O Henrique e o Luis Gustavo eram os que melhor jogavam futebol, em especial o primeiro. O cara passeava pelo time adversário sozinho! Respirava o mundo da bola. Soube que virou sargento e serve em algum pelotão em São Paulo. O Gustavo, um dos meus melhores amigos, levou a pelota a sério. Virou jogador de futsal e se formou em Educação Física. O Vini foi mordido pelo bichinho da informática, e é um dos que ainda vejo raramente, nos esbarrando ao acaso nesta pequena província. O Anderson (ou Derseivis, para nós), o caçula do grupo, pegou recentemente o diploma de administrador – sei disso graças às redes sociais. E eu, o primeiro nerd do grupo, que queria trabalhar com computadores, virei jornalista. O resto da história vocês já conhecem.
Há quem lamente o ano de 2011 pelas coisas ruins que se sobressaíram mais do que as boas (eu sei do que estou falando, acredite). Lamente os amigos perdidos, os amores rechaçados, as tragédias acometidas. Eu prefiro pensar de outra forma: de como aquele meu “eu” lá de 1991 nunca pensou onde poderia chegar, nas pessoas que iria conhecer, nas mulheres que iria amar, e nas confusões que iria se meter. Nunca ia imaginar que aquela Calói, com um pedaço de plástico preso no aro pra emular barulho de motor ia virar uma moto de verdade – em compensação, bem que os tombos de moto poderiam resultar em ralados iguais aos das quedas de bicicleta. Mas não. A tendência é que os tombos cada vez mais sejam maiores e mais feios com o passar do tempo. Sem problemas, estou preparado pra eles.
Olhar para trás, seja pra 2011 ou pra 1991, é relembrar que a vida é instável e sempre será. Mas as coisas boas sempre permanecerão.
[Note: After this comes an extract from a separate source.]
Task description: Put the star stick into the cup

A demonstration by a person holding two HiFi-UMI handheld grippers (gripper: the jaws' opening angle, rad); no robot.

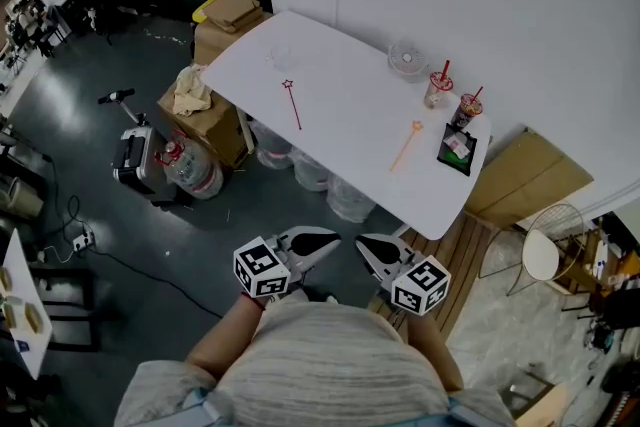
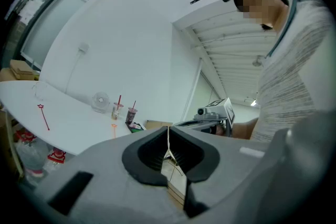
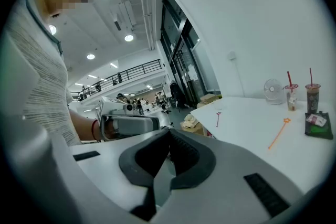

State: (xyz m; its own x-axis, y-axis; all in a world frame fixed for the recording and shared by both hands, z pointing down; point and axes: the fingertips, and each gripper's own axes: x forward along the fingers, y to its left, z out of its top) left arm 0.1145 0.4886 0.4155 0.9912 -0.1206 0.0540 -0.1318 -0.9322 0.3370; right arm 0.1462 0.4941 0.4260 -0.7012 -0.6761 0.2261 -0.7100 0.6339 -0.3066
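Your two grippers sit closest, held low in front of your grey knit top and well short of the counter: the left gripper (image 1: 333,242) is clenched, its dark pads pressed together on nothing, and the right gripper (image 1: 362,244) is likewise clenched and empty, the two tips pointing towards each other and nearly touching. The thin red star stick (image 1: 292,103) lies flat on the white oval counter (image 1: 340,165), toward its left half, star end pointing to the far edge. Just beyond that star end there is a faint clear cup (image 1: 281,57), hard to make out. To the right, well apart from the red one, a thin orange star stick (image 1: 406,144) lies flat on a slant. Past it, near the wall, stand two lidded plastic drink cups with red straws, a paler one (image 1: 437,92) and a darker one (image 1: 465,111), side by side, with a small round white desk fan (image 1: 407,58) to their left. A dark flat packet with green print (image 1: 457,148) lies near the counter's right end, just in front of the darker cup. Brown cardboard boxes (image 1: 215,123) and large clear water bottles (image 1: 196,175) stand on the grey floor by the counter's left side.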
Mais fácil lembrar das merdas deste ano porque praticamente aconteceram ontem. Tenha certeza que, na próxima virada de ano, o que aconteceu de ruim em 2011 estará arquivado lá no porão das suas lembranças numa caixa bem lacrada. E quando o vento da nostalgia revirar novamente os papéis, só as alegrias e momentos felizes virão à tona.
Aos que ficam, aos que vão, um feliz 2012!